Creative Assembly have just confirmed the long-rumored Total War: Warhammer 40,000 project in what seems a massive shift away for the veteran strategy studio. Leaving behind the fantasy realm of lined warfare and all the way to cover-based squad-level skirmishes of the 41st Millennium is a massive leap, and the newly announced Aeldari faction is the farthest departure from what the franchise has historically settled upon. Aeldari will not function like an old empire-building force; rather, it is a team of elites making surgical strikes to keep a dying race alive through hit-and-run tactics and objective-based gameplay, lead designer Simon Mann recently explained.
It is in the Aeldari gameplay loop that utmost fragility is combined with extreme mobility.
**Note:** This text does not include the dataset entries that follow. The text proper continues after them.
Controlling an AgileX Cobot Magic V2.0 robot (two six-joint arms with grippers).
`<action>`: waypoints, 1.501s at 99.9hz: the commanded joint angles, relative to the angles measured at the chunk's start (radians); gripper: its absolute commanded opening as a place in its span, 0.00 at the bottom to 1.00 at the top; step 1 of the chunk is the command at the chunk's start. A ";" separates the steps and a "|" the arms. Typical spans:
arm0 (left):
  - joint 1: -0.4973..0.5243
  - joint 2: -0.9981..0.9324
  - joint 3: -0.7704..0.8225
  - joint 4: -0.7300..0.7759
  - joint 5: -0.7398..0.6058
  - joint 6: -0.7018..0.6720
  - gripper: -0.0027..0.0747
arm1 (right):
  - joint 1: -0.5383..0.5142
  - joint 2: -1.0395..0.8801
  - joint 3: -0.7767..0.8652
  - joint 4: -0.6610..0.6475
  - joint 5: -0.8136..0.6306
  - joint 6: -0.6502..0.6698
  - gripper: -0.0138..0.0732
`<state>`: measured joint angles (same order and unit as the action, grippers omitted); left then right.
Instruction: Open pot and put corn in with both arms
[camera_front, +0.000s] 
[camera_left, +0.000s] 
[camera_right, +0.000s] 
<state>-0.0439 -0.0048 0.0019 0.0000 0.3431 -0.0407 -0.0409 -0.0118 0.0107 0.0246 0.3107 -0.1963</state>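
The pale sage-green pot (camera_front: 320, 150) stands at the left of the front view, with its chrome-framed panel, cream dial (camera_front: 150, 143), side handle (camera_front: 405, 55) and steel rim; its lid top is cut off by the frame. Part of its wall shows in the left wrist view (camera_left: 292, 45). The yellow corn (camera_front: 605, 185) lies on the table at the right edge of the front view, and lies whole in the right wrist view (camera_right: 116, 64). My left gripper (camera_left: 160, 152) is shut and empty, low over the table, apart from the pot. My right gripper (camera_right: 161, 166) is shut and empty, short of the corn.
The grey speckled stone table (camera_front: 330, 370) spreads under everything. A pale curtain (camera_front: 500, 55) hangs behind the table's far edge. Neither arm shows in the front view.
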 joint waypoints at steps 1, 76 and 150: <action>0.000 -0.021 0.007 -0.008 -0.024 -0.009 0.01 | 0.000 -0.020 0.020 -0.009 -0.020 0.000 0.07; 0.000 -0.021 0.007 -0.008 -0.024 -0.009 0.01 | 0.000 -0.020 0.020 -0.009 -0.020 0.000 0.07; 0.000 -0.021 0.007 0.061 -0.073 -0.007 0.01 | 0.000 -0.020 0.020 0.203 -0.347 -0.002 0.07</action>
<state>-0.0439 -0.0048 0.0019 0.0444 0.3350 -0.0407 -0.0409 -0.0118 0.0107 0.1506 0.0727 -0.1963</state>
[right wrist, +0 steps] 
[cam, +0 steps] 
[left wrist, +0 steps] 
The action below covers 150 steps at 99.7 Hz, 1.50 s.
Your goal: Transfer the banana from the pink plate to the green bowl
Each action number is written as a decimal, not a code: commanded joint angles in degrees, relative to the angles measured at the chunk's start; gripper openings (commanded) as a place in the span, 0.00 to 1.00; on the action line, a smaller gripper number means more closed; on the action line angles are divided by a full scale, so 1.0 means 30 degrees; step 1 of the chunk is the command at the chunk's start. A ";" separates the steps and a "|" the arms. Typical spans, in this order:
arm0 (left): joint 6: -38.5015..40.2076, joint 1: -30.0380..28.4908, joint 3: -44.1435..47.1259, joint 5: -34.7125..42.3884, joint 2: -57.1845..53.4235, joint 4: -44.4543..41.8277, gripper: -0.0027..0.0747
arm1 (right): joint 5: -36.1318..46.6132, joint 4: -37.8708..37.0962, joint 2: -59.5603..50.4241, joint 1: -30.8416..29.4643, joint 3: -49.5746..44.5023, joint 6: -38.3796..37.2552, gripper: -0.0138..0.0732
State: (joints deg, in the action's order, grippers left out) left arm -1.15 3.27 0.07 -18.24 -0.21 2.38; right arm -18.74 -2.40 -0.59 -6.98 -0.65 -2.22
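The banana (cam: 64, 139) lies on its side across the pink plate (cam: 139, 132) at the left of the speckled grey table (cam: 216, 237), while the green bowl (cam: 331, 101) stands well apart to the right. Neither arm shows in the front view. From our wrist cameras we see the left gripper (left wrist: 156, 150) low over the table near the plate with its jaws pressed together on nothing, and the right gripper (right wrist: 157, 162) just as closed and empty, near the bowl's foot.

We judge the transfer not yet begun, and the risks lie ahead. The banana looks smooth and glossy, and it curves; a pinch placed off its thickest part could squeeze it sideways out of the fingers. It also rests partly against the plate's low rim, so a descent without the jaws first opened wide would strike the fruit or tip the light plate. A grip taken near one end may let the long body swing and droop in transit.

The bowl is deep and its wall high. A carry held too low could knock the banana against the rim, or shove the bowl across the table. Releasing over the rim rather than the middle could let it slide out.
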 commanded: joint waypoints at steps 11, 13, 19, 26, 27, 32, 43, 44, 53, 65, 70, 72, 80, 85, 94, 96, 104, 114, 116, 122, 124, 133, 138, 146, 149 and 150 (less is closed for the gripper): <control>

These units, known as “glass cannons,” apply their massive speed through the Webway, getting behind enemy lines without massed infantry charges, which have been the basis for the older Total War titles. Their population must be finite in terms of the lore, so players are unable to see troops as dispensable assets. This necessitates a hide-and-strike philosophy, whereby the interplay of stealth and psychic superiority outweighs mass numbers. Interestingly, the Aeldari do not settle planets in the standard terrain, as their recruitment and infrastructure depend on Craftworlds: synthetic planetary-scale vessels that operate as off-map mobile bases.
Space Marines, Astra Militarum, and Orcs will all provide a necessary counterbalance to the Aeldari wizarding with her tricks. The Astra Militarum will feel more like home to the developers of the series: they fight from immense industrial complexes pouring out massive tank divisions and wall-to-wall infantry. Space Marines, on the flip side, sacrifice economic infrastructure in exchange for all-out combat efficiency, with a few squads of superhuman soldiers to unleash upon the battlefield. Orks remain a wild card, however, motivated by a mechanic that weighs “Waaagh!” against the player for any prolonged idleness, thus forcing them to aggression, lest their very army turn on itself.
Building on this four-way conflict would be a basis for a galactic sandbox that brings in orbital bombardments and an option for planetary destruction. The launch factions focus on these core pillars of the setting, but the developers have already confirmed that the Chaos Space Marines and other iconic xenos like the Tyranids and Necrons will be in long-term planning. While a bold gamble, with a clear departure from the rigid lines of Roman legions and Napoleonic squares, it aims at fluid and multi-planetary warfare with the Warhammer 40,000 theme, which favors faction identity over uniformity in mechanics.